Cette rencontre contemporaine entre un écrivain qui se rend à Munich pour écrire une pièce qu’il traine depuis 10 ans sur Angela Maria Raubal (la fameuse « Geli« ) et son sujet (on pourrait presque dire son fantôme) qui lui apparaît pour converser avec lui dans un duo aux sentiements exacerbés est finalement celle de deux êtres un peu perdus à la recherche de leur propre histoire, de leur propre amour.
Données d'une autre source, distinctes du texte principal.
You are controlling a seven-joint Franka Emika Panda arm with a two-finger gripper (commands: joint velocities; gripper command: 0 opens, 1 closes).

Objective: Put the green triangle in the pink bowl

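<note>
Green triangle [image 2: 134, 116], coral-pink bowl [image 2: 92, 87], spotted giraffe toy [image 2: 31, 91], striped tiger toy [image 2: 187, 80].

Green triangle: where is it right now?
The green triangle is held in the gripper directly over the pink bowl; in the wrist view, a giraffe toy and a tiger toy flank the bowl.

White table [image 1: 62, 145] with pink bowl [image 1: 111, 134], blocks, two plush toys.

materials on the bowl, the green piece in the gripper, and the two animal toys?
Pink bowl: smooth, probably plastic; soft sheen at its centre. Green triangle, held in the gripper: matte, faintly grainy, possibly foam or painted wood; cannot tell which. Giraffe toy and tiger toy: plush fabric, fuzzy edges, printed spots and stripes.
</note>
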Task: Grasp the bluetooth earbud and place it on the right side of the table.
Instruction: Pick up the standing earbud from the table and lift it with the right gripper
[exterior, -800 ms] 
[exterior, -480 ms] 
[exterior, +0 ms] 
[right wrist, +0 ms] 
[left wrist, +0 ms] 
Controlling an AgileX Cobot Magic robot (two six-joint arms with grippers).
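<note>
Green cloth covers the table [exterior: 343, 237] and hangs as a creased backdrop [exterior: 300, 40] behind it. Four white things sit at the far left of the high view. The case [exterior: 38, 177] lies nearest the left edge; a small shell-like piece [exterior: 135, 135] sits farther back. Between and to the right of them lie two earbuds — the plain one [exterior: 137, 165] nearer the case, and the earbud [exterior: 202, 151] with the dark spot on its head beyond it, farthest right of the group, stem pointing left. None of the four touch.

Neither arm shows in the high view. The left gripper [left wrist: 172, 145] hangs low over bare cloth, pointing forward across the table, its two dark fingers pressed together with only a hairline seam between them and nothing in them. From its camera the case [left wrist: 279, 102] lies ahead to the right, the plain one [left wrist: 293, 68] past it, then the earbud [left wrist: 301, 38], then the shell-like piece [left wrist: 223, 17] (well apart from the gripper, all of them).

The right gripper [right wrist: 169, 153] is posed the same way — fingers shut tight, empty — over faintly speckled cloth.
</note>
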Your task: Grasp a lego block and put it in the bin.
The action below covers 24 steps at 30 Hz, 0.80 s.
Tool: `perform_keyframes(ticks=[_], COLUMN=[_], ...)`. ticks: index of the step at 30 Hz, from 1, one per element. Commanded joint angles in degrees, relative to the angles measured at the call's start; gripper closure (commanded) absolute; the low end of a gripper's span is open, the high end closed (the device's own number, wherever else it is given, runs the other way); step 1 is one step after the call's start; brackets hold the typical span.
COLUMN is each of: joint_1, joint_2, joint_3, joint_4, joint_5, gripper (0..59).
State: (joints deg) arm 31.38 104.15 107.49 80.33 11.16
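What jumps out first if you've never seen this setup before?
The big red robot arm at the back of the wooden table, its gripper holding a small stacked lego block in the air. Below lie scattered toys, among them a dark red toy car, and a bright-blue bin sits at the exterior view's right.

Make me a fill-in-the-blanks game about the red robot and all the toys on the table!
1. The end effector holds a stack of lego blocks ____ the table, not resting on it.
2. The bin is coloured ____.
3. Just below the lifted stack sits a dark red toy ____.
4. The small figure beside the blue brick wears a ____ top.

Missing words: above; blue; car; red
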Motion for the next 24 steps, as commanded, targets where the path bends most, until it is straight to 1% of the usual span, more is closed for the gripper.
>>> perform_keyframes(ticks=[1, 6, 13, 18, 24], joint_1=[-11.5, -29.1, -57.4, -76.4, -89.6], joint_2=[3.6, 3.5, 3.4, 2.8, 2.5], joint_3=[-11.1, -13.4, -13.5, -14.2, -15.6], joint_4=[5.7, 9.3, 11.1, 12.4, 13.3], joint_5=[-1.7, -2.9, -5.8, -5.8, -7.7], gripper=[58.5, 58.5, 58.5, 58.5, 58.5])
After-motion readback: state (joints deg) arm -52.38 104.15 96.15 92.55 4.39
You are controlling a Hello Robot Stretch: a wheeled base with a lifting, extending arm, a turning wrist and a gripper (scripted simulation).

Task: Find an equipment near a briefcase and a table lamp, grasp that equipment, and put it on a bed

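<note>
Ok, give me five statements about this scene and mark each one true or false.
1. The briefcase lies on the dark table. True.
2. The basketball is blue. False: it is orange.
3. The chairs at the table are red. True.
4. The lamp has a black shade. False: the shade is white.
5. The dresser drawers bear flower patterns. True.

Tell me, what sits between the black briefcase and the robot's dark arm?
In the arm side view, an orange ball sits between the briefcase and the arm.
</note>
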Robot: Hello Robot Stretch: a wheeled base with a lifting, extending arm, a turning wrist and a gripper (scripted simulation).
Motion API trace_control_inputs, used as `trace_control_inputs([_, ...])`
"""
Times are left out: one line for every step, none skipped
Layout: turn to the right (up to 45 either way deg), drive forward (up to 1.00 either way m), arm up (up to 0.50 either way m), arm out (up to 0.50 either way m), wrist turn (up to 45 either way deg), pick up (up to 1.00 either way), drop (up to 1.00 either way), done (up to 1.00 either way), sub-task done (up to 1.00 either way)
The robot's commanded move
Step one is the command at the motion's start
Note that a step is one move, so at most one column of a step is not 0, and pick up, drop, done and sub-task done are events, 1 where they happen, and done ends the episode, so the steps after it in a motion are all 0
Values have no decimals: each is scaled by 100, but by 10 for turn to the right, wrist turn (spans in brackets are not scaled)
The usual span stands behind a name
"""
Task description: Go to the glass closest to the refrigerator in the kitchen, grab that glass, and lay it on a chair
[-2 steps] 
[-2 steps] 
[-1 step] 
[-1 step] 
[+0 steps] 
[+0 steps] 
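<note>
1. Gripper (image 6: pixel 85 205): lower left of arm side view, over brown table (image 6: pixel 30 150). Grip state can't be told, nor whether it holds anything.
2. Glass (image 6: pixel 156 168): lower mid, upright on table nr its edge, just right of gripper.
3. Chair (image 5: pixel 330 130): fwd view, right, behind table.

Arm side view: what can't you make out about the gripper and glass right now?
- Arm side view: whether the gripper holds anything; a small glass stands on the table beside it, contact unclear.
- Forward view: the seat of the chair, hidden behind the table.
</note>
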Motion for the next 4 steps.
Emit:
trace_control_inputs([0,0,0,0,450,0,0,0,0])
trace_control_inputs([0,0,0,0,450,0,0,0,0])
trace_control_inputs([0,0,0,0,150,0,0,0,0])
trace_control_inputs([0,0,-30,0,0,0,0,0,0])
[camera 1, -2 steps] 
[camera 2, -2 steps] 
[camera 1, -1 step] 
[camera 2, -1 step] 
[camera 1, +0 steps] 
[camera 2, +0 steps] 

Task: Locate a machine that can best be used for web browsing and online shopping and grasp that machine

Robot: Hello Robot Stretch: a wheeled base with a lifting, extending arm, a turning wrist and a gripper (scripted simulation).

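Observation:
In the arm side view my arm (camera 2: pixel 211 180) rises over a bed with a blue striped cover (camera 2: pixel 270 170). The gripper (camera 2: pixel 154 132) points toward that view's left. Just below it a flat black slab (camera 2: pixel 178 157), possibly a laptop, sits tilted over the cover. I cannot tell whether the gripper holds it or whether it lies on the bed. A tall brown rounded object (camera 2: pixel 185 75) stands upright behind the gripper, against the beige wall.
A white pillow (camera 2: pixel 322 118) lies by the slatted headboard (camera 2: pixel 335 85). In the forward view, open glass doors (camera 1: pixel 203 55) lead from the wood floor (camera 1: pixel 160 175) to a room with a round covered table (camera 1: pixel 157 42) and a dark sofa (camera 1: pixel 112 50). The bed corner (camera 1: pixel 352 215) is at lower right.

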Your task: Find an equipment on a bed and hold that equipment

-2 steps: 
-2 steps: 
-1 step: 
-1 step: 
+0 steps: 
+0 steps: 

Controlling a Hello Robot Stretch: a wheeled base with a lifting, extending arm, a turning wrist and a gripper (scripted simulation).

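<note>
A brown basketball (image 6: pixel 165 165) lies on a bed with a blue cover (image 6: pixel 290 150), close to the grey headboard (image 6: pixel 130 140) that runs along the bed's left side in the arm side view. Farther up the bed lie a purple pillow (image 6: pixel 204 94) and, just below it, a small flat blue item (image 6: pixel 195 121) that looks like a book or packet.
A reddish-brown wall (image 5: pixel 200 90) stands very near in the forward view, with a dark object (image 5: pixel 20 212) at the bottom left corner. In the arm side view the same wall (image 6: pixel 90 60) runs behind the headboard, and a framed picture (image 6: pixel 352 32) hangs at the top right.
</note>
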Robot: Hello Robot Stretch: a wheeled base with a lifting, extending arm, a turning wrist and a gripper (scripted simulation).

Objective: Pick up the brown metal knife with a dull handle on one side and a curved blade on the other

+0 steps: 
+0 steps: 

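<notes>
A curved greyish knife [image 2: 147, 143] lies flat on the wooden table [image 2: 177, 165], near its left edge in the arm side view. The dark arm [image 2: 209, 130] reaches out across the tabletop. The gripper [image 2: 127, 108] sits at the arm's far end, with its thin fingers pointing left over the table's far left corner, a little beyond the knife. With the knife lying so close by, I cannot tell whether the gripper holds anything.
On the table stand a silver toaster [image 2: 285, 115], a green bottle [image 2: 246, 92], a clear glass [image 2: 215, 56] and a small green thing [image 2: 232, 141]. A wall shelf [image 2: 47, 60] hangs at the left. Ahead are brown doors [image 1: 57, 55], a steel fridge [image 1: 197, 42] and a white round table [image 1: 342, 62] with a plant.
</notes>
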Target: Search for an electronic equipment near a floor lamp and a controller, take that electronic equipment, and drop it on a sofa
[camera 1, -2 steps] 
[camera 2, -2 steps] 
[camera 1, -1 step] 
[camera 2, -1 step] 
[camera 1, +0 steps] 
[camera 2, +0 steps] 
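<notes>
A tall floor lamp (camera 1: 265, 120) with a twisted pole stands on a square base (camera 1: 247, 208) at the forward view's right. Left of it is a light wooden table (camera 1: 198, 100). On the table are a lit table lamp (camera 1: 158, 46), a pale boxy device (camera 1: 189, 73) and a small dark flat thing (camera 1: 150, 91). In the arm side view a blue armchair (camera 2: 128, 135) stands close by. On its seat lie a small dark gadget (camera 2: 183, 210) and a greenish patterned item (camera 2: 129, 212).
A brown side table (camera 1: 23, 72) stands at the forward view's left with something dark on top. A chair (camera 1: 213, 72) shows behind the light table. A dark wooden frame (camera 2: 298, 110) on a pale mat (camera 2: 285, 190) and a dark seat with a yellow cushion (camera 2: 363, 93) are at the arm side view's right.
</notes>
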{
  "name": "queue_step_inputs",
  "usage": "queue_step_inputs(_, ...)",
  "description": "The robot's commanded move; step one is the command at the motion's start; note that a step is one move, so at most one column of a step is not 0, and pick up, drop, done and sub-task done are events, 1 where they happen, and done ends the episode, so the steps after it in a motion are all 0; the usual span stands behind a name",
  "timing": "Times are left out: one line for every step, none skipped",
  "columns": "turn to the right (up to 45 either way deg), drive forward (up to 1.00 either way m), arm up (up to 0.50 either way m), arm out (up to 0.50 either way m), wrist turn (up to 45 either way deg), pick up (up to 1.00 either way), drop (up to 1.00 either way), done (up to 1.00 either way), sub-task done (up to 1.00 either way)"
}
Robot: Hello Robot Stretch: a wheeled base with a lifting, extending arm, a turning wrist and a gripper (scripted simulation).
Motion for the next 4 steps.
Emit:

Diastème a écrit et mis en scène un texte au scalpel. Il est admirablement servi par Frédéric Andrau – un habitué – et par Aliénor de la Gorce qui habite Geli avec un talent fou, le duo étant parfaitement mis en valeur par les lumières de Stéphane Baquet et la musique de Mathieu Morelle. Tous deux sont bouleversant de la première à la dernière seconde jusqu’à nous arracher des larmes dans un climax final dont on ne sort pas indemne.

On ne saura sans doute jamais si cette jeune fille qui aimait rire, chanter et danser comme bien d’autres s’est suicidée ou a été suicidée. Tout ce que l’on sait, c’est qu’il s’agit sans doute de la seule femme qu’Hitler ait véritablement aimée, celle dont la disparition a fait que « les graines de l’inhumanité ont commencé à germer » en son sein selon son photographe et ami Heinrich Hoffmann.
Tout ce que l’on sait, c’est que cette Geli continuera à nous habiter pendant longtemps… Si vous croisez son chemin, n’hésitez pas.